ルソーの『社会契約論』は、フランス革命に、ほとんど何の影響も及ぼしていないし、そもそも、ルソーは「革命」などということを考えもしなかった。
『エミール』を書いたとき、ルソーは、自分にも有り得たかも知れない、いま一つの、楽しい人生を空想していた。
教育を革新しようなどとは考えもしなかった。
『新エロイーズ』は、ルソーが、片恋や社会的な不遇の苦悩から逃避しようとして、私生活と私的感情を書き込んで作った空想物語であって、ロマン派のさきがけになろうなどとは考えてもいなかった。

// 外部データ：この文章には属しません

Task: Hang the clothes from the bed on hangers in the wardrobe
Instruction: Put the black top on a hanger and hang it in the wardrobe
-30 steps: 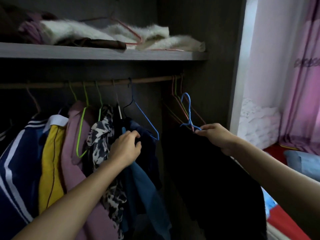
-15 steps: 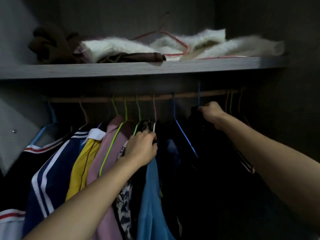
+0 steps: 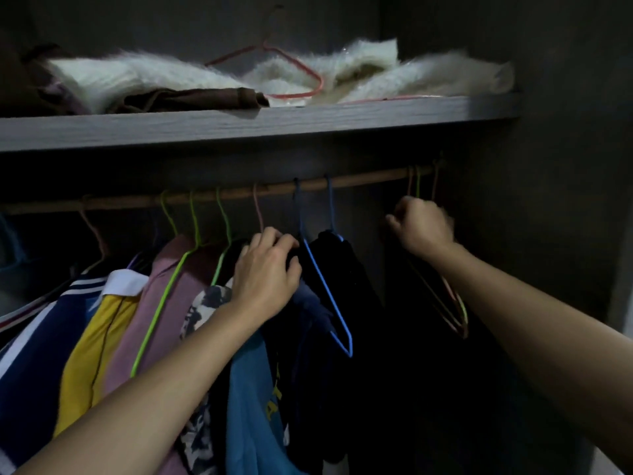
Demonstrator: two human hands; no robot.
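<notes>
A wooden rod [image 3: 370,178] runs across the wardrobe under a grey shelf [image 3: 239,125]. From it hangs a blue wire hanger [image 3: 329,296] carrying a black garment [image 3: 346,269]. My left hand [image 3: 267,272] grips the top of a dark garment just left of that hanger, fingers curled over the cloth. Further right, my right hand [image 3: 423,228] sits just below the rod, its fingers curled at the necks of three empty hangers [image 3: 452,310] in pink, green and orange. The bed is out of sight.
Several garments fill the rod's left half: a navy striped one [image 3: 34,371], a yellow one [image 3: 89,354], a pink one [image 3: 137,337] and a light blue shirt [image 3: 250,406]. White fluffy cloth [image 3: 376,73] and a red hanger [image 3: 308,73] lie on the shelf. The wardrobe's side wall [image 3: 565,200] stands at the right.
My right hand let go of the blue hanger, which now hangs on the rod with the black garment, and moved right to the empty hangers. My left hand stayed on the dark garment.
</notes>
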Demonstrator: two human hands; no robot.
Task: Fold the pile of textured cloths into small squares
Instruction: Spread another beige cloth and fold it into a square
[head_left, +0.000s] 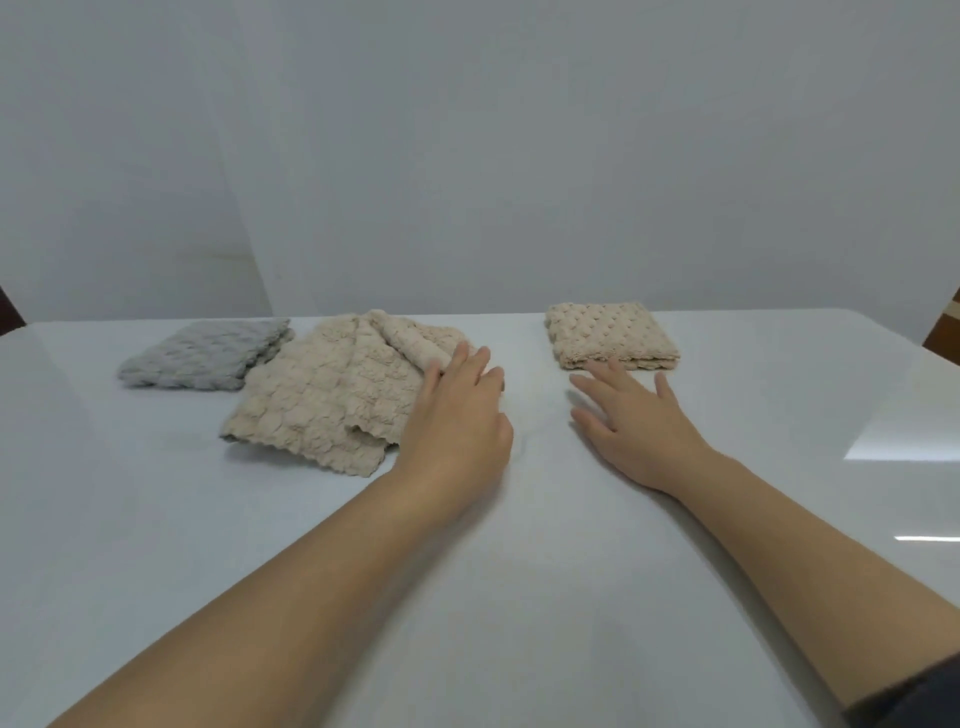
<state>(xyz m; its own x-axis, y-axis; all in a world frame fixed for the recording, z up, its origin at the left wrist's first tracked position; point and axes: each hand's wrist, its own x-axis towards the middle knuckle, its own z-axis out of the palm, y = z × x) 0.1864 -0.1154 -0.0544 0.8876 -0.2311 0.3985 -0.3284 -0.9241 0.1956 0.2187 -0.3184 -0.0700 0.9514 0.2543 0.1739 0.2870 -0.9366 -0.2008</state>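
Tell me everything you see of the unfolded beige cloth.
The unfolded beige cloth is bubble-textured fabric with scalloped edges, lying spread on the white table, its far right corner flopped over in a loose roll. The grey cloth seems to touch its far left side; the left hand touches its right edge.

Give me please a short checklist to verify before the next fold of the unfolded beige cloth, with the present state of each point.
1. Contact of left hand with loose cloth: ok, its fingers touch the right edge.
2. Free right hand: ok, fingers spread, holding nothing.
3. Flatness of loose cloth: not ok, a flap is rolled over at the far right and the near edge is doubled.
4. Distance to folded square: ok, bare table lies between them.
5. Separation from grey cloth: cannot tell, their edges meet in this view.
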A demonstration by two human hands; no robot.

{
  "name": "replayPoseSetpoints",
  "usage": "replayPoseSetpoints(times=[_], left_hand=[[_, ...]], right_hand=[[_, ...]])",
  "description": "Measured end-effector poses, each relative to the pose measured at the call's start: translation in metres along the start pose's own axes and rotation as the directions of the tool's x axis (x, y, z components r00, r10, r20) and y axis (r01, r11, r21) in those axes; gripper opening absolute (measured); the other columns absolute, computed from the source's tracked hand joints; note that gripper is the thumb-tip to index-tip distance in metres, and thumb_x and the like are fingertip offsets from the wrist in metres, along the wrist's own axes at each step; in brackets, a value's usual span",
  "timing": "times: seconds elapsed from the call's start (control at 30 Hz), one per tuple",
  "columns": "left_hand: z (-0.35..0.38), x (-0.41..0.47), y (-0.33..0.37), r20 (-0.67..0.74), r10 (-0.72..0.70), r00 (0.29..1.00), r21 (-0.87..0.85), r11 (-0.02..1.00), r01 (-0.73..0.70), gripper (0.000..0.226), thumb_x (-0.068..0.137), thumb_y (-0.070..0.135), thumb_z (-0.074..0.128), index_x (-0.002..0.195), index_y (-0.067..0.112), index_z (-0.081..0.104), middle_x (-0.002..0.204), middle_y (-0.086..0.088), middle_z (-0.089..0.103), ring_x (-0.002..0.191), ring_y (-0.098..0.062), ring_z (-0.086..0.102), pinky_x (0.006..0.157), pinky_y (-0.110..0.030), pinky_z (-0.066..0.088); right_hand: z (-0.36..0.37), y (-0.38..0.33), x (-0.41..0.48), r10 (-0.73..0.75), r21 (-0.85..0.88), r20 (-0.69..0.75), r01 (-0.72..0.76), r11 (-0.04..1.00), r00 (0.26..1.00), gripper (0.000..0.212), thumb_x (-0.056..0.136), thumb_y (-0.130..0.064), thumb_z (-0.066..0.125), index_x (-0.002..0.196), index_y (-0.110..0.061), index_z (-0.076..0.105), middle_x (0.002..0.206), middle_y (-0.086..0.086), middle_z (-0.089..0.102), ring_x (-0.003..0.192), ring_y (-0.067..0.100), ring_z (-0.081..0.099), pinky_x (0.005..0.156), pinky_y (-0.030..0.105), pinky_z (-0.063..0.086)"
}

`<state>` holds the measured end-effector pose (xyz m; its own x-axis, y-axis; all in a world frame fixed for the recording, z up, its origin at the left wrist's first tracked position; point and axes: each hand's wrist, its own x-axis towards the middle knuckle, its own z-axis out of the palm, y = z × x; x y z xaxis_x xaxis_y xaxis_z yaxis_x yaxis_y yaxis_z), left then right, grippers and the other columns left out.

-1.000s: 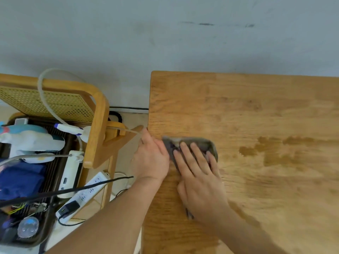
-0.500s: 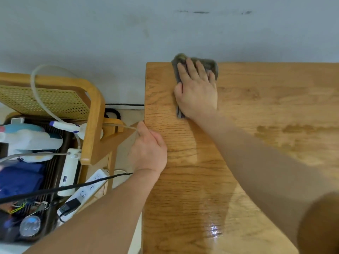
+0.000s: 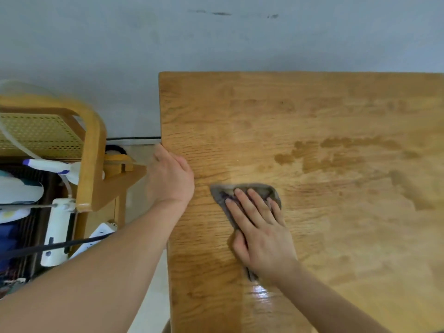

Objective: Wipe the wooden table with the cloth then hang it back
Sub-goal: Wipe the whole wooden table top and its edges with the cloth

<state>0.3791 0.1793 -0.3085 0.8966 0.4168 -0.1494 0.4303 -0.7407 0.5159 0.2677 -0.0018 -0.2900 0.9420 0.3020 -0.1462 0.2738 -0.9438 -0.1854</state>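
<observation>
Wet streak: closest to me, a glossy wet streak (image 3: pixel 259 293) shines on the wood just behind my right wrist.
Right hand: my right hand (image 3: pixel 262 236) lies flat, palm down, with the fingers straight and a little spread. It presses the cloth onto the table top and is not curled round it.
Cloth: the grey cloth (image 3: pixel 249 189) is bunched under my right palm and fingers, on the left part of the table. Its front edge shows past my fingertips and a small tail sticks out by my wrist.
Left hand: my left hand (image 3: pixel 171 179) rests on the table's left edge, back up, fingers bent, with the thumb reaching forward along the edge. I cannot tell whether it grips the edge or only leans on it. It is near the cloth but not touching it.
Power strip: to my left, below table height, a white power strip (image 3: pixel 99 233) lies with a black cable (image 3: pixel 48 247) running across it.
Chair: just beside the table's left edge stands a wooden chair (image 3: pixel 92 150) with a woven cane back.
Spray bottle: a white spray bottle (image 3: pixel 51 165) with a purple tip lies behind the chair's frame, blurred.
Table: the wooden table (image 3: pixel 312 104) fills the right side, and its far edge meets the wall.
Damp patches: darker damp patches (image 3: pixel 336 152) spread over the wood to the right of the cloth, well apart from it.
Wall: the grey wall (image 3: pixel 120 44) behind has a few dark scuff marks (image 3: pixel 221 13) high up.
</observation>
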Motion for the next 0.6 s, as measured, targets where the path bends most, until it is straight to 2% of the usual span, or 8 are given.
replayPoseSetpoints(times=[0.07, 0.1, 0.17, 0.23, 0.33, 0.43, 0.5, 0.6], left_hand=[[-0.002, -0.003, 0.0, 0.016, 0.023, 1.0, 0.028, 0.999, -0.023, 0.044, 0.096, 0.024, 0.029, 0.134, 0.002, 0.036, 0.122, -0.02, 0.052, 0.107, -0.033, 0.051, 0.074, -0.042, 0.047], [-0.002, -0.005, 0.0, 0.023, 0.059, 0.998, 0.068, 0.996, -0.06, 0.048, 0.095, 0.022, 0.032, 0.139, 0.003, 0.031, 0.131, -0.02, 0.047, 0.117, -0.034, 0.045, 0.086, -0.045, 0.045], [-0.004, -0.011, -0.001, 0.042, 0.15, 0.988, 0.187, 0.97, -0.155, 0.054, 0.093, 0.021, 0.037, 0.145, 0.01, 0.025, 0.142, -0.018, 0.036, 0.128, -0.035, 0.035, 0.1, -0.048, 0.037], [-0.006, -0.011, 0.002, 0.066, 0.232, 0.971, 0.275, 0.931, -0.241, 0.056, 0.091, 0.019, 0.041, 0.145, 0.014, 0.026, 0.148, -0.018, 0.029, 0.134, -0.036, 0.03, 0.106, -0.051, 0.03], [-0.006, -0.015, 0.005, 0.099, 0.363, 0.927, 0.394, 0.841, -0.371, 0.056, 0.089, 0.013, 0.044, 0.144, 0.011, 0.033, 0.153, -0.014, 0.028, 0.138, -0.033, 0.028, 0.11, -0.049, 0.023], [-0.001, -0.024, 0.013, 0.147, 0.335, 0.931, 0.401, 0.84, -0.365, 0.058, 0.094, 0.015, 0.038, 0.15, 0.011, 0.022, 0.159, -0.011, 0.018, 0.144, -0.029, 0.018, 0.116, -0.044, 0.014], [0.01, -0.039, 0.027, 0.175, 0.306, 0.936, 0.392, 0.85, -0.352, 0.061, 0.096, 0.023, 0.031, 0.152, 0.011, 0.011, 0.161, -0.011, 0.007, 0.147, -0.027, 0.006, 0.119, -0.044, 0.008], [0.027, -0.066, 0.041, 0.204, 0.297, 0.933, 0.375, 0.857, -0.355, 0.063, 0.096, 0.033, 0.019, 0.153, 0.012, 0.002, 0.161, -0.01, -0.002, 0.148, -0.023, -0.005, 0.12, -0.044, 0.002]], right_hand=[[-0.002, -0.001, 0.043, 0.081, 0.021, -0.044, -0.08, 0.997, 0.996, 0.057, 0.089, -0.035, 0.042, 0.145, -0.023, 0.044, 0.155, -0.001, 0.037, 0.144, 0.02, 0.031, 0.116, 0.049, 0.025], [-0.005, -0.001, 0.066, 0.125, 0.034, -0.058, -0.123, 0.992, 0.99, 0.057, 0.091, -0.036, 0.039, 0.146, -0.023, 0.042, 0.156, 0.0, 0.035, 0.145, 0.02, 0.028, 0.117, 0.049, 0.022], [-0.009, -0.004, 0.101, 0.187, 0.058, -0.062, -0.183, 0.981, 0.98, 0.059, 0.092, -0.037, 0.033, 0.149, -0.023, 0.037, 0.158, -0.001, 0.03, 0.147, 0.02, 0.022, 0.119, 0.048, 0.017], [-0.007, -0.006, 0.11, 0.197, 0.071, -0.072, -0.192, 0.979, 0.978, 0.059, 0.093, -0.036, 0.032, 0.149, -0.022, 0.036, 0.158, -0.001, 0.029, 0.148, 0.019, 0.02, 0.12, 0.047, 0.015], [0.0, -0.001, 0.066, 0.083, 0.065, -0.08, -0.078, 0.995, 0.993, 0.058, 0.093, -0.035, 0.031, 0.148, -0.019, 0.039, 0.156, 0.001, 0.033, 0.146, 0.02, 0.024, 0.119, 0.047, 0.016], [0.005, 0.024, -0.017, -0.03, 0.041, -0.016, 0.031, 0.999, 0.999, 0.058, 0.092, -0.032, 0.037, 0.148, -0.02, 0.038, 0.157, 0.0, 0.031, 0.147, 0.019, 0.024, 0.117, 0.049, 0.023], [-0.001, 0.056, -0.049, 0.035, 0.056, -0.039, -0.033, 0.998, 0.999, 0.06, 0.091, -0.032, 0.038, 0.149, -0.022, 0.036, 0.158, 0.0, 0.03, 0.146, 0.02, 0.025, 0.115, 0.05, 0.026], [-0.009, 0.099, -0.032, 0.249, 0.068, -0.065, -0.245, 0.967, 0.966, 0.064, 0.089, -0.034, 0.034, 0.151, -0.02, 0.031, 0.158, 0.004, 0.029, 0.146, 0.023, 0.024, 0.117, 0.05, 0.023]])
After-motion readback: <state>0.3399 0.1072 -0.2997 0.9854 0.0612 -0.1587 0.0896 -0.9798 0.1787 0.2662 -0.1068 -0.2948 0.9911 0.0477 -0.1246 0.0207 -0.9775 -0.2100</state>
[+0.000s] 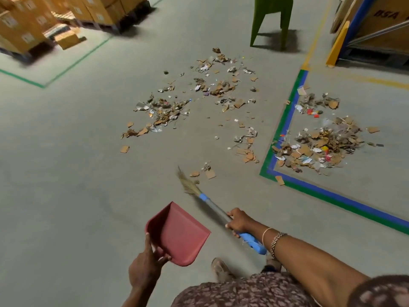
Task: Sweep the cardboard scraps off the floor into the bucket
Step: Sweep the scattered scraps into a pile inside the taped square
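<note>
Brown cardboard scraps (221, 89), torn small and mixed with paper, lie scattered on the grey floor (66, 173) ahead, with a denser heap (318, 145) inside the green-and-blue tape corner (285, 120). The right hand (240, 222) grips the broom (212, 206); the left hand (146, 269) holds the red dustpan (179, 231). A green chair (272, 16) stands beyond the scraps and stacked boxes (26, 25) far left, with open floor between.

We see a green plastic chair (274, 12) far off — stacked cardboard boxes (20, 23) stand at far left. Green-and-blue floor tape (287, 111) marks a corner at right.
</note>
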Demonstrator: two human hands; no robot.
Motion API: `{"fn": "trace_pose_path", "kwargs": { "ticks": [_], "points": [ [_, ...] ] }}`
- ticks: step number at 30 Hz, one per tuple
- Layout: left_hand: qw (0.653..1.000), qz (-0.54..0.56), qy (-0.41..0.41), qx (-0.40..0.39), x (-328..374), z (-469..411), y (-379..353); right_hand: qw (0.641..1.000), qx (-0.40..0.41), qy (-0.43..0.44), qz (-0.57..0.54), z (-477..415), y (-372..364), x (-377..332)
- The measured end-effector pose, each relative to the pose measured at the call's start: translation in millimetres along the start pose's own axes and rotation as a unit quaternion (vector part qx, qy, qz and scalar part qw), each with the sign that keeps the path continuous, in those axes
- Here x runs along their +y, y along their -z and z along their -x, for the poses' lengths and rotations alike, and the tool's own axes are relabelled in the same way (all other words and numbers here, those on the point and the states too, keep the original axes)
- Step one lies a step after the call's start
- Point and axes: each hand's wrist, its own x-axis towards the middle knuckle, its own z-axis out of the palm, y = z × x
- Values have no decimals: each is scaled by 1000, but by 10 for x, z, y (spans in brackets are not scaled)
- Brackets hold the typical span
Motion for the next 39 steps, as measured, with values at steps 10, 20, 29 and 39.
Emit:
{"fn": "trace_pose_path", "kwargs": {
  "ticks": [10,20,29,39],
  "points": [
    [997,30,76,-13,-479,-50,-1,994,75,-61,41,-645,-137,-465],
    [999,0,34,-27,-101,-420,105,965,240,-102,-22,-537,823,-46],
    [999,-22,-30,-13,492,-854,212,974,126,-26,-184,-247,1100,-20],
    [999,-38,-11,-25,1646,-1037,246,985,25,-78,-151,-996,1700,112]
  ]
}}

…しかし、日本で、こんなことを書くと、ルソーを知っているつもりのあらゆる人々から、「ルソーについて、基本的なことも知らないバカ者め」、と怒鳴りつけられます。
しかし、フランスでは、これが穏健中正、支持者のもっとも多いルソー論なのです。
それもそのはず、上記の三点を始めとするルソーのさまざまの面を確実な実証によって証明している本書は、生涯を、ルソーを中心とするフランス十八世紀文化の研究に捧げた、パリ大学名誉教授、ダニエル・モルネの晩年の名著なのです。
この書が初めて翻訳されたので、当の翻訳者を始めとする日本の読書人に、常識をくつがえされたショックは免れません。
しかし、その暫時のショックから立ち直ったわれわれの前に、解き甲斐のある二つの問いが現れます。
第一問、日本人のルソー観は、いつ、そして、何故、統一されて今に到っているのか。
第二問、ルソーとはどんな人だったのか。
人間・ルソーを知己とすることができたら、自分の生き方、人間観、社会観はどう変わるか。
第二問を考えるための貴重なヒントとして、『告白』、『孤独な散歩者の夢想』など、晩年の自伝を虚心に読んで、まずは、人間・ルソーに親しむところから、もう一度、ルソーに接近するのがよい、と、著者のモルネは勧めてくれています。
既成概念の再検討のためにも、是非、本書を、ご一読ください。